Send back the data below exactly. Drop every picture.

*** Opening Stored data ***

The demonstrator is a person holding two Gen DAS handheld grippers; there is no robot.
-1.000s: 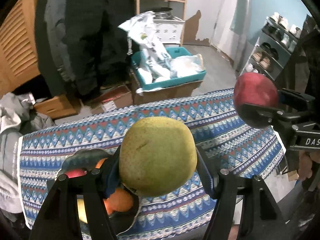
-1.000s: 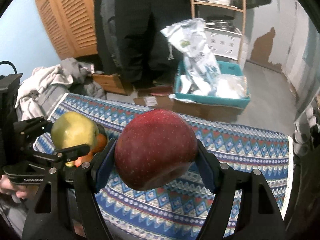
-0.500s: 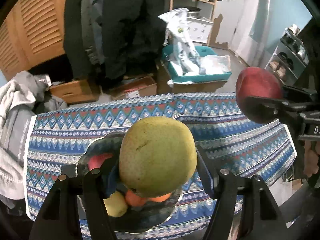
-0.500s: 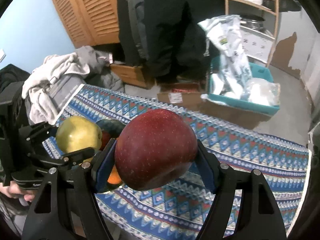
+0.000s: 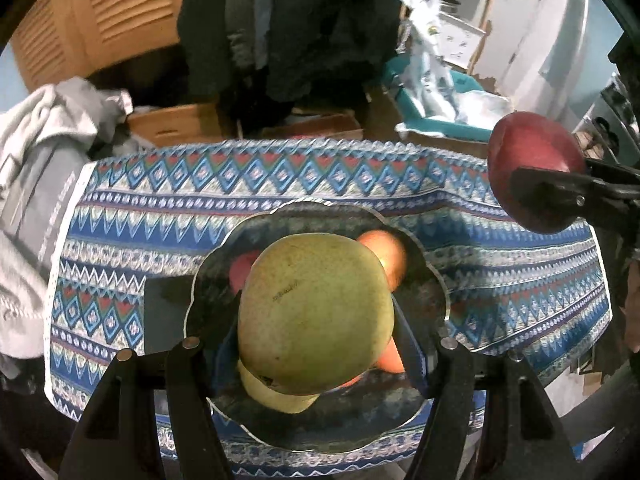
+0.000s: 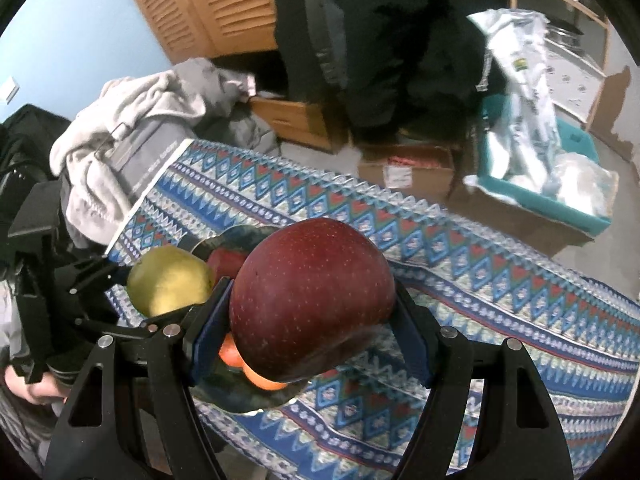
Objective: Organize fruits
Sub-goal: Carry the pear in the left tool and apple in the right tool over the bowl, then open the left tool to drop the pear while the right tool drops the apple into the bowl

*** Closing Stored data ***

Solution to this problem:
The demonstrator is a person holding two Gen DAS handheld grippers; there is no robot.
-1.000s: 
-1.000s: 
-0.500s: 
-0.500s: 
+0.000s: 
+0.000s: 
Objective: Organize fruits
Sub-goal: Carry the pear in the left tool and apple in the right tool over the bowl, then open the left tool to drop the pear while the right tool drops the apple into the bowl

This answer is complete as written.